Fora da Corte, o ministro adota o mesmo estilo discreto em Brasília, onde circula pouco. Mantém residência em São Paulo, onde ficam a esposa Valeska, agora chefe do escritório de advocacia que era tocado pelos dois, e os três filhos. Como nos tempos de advogado, Zanin corre sozinho como ministro. Confia em poucas pessoas e não integra nenhum círculo de ministros na Corte. Embora não se deixe influenciar pela opinião pública, não faz pouco caso dela. É um dos raros que disponibilizam assiduamente a sua agenda no site do STF. Nela há encontros com advogados, identificados pelo nome e pelo número do processo em que atuam, procuradores de Justiça, membros do MP e até da classe política. Na terça 28, por exemplo, recebeu o presidente do PL, Valdemar Costa Neto. No começo do mês, o advogado-geral da União, Jorge Messias, e o ministro da Fazenda, Fernando Haddad, estiveram no gabinete para tratar do endividamento dos estados. “Ministro do Supremo não ocupa cadeira voltada a relações públicas. Mas isso não implica isolamento, mesmo porque presta contas à sociedade, aos contribuintes. Há de estar atento às críticas, evoluindo quando cabível”, diz o ministro aposentado Marco Aurélio Mello, para quem Zanin está “se saindo muito bem”.

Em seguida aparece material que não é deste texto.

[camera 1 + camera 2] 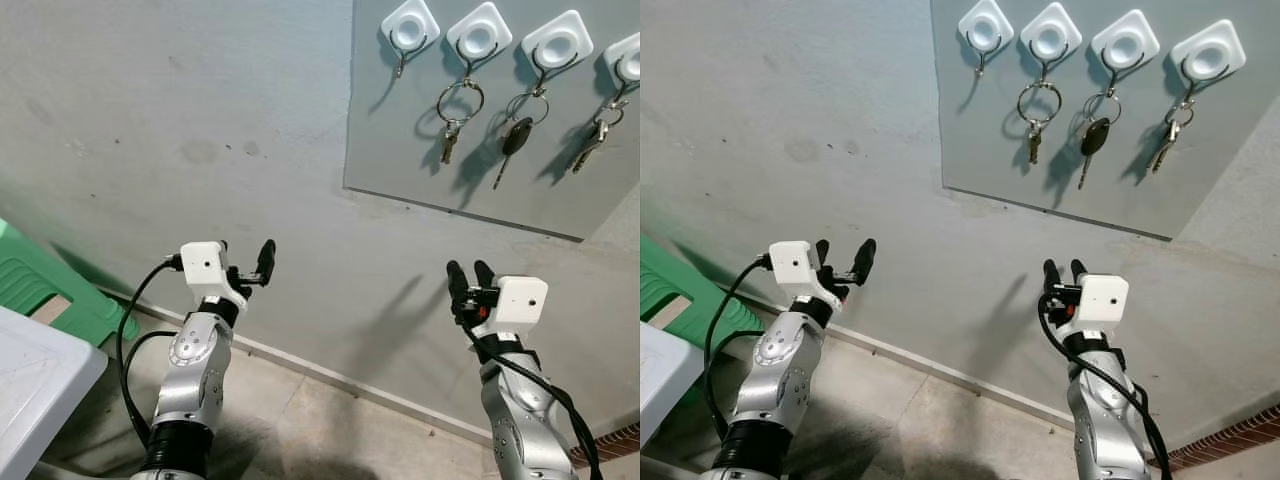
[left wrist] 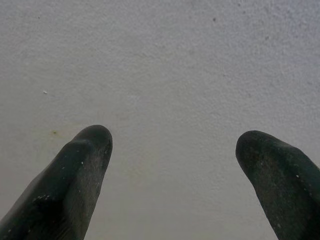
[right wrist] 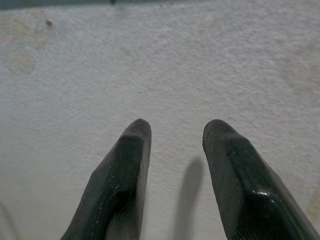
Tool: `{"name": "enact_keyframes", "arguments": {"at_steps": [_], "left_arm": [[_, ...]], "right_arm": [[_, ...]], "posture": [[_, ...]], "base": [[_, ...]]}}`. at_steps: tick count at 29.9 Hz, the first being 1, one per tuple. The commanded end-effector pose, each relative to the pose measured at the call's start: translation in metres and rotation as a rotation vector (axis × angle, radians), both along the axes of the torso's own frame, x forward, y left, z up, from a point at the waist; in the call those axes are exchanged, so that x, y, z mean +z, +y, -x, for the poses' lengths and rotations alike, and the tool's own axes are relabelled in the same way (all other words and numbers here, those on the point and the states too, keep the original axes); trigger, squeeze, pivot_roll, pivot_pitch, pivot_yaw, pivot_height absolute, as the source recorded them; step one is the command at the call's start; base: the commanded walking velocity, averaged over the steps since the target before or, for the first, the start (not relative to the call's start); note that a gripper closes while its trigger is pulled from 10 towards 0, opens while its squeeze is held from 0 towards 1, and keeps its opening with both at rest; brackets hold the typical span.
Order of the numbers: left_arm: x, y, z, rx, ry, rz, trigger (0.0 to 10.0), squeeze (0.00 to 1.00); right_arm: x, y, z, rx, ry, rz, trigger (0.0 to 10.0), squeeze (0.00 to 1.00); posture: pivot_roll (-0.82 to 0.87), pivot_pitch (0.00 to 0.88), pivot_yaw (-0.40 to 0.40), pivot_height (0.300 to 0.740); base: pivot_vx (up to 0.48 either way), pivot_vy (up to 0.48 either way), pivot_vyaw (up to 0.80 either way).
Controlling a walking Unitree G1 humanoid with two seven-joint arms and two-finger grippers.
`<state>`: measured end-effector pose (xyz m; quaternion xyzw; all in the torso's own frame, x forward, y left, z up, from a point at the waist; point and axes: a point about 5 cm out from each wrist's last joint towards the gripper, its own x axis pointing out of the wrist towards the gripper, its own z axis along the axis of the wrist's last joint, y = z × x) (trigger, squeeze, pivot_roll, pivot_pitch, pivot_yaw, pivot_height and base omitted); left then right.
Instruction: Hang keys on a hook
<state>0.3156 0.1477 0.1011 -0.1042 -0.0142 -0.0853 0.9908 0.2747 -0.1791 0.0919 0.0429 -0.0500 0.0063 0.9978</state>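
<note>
A grey board (image 1: 400, 150) on the wall carries a row of white hooks. The leftmost hook (image 1: 409, 30) is bare. The one beside it bears a key ring with small keys (image 1: 457, 108), the third a black-headed key (image 1: 516, 136), and the rightmost a bunch of keys (image 1: 596, 132). My left gripper (image 1: 248, 260) is raised low on the left, facing bare wall, open with nothing between its fingers (image 2: 82, 165). My right gripper (image 1: 469, 272) is raised below the board, open and empty; its fingers (image 3: 125, 170) also point at plain wall.
A green plastic chair (image 1: 45, 290) stands against the wall at the far left, with a white surface (image 1: 35, 375) in front of it. A skirting strip (image 1: 330, 375) runs along the wall's foot above a tiled floor (image 1: 290, 430). Brickwork (image 1: 612, 442) shows at the lower right.
</note>
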Motion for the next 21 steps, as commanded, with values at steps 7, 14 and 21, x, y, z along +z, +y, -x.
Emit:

A chegada de Zanin ao STF e os questionamentos sobre o seu perfil constituem uma relativa novidade na história da Corte. Até recentemente, pouco se falava do pendor ideológico dos ministros, postura que começou a mudar nos anos petistas. Em 2015, quando a polarização ideológica do país já se mostrava nas ruas, Edson Fachin, nomeado por Dilma Rousseff, foi acusado de ligação com o PT e o MST e alvo da mais longa sabatina da história do Senado, com quase doze horas de duração. O problema se agravou sob Bolsonaro, que via um certo esquerdismo na Corte e prometeu equilibrá-la com ministros conservadores, incluindo um “terrivelmente evangélico”. Não à toa, o tribunal entrou na mira da radicalização e virou um dos alvos preferidos do bolsonarimo. A politização da Justiça não é exclusividade brasileira. A Suprema Corte dos Estados Unidos, por exemplo, deu uma guinada conservadora com a nomeação de novos ministros por Donald Trump, a ponto de rever decisões históricas, entre elas a que reconhecia o aborto como um direito constitucional. Também limitou as restrições que os estados podiam fazer à posse de armas e liberou o uso de dinheiro público para manter escolas religiosas. O STF brasileiro teve um papel fundamental na defesa da democracia e nas decisões sobre temas nos quais o Congresso se mostrou omisso, mas paga até hoje o preço pela superexposição. O estilo de Zanin se encaixa perfeitamente no clamor de muitos críticos do STF sobre a necessidade de a Corte voltar a se comportar de forma mais discreta.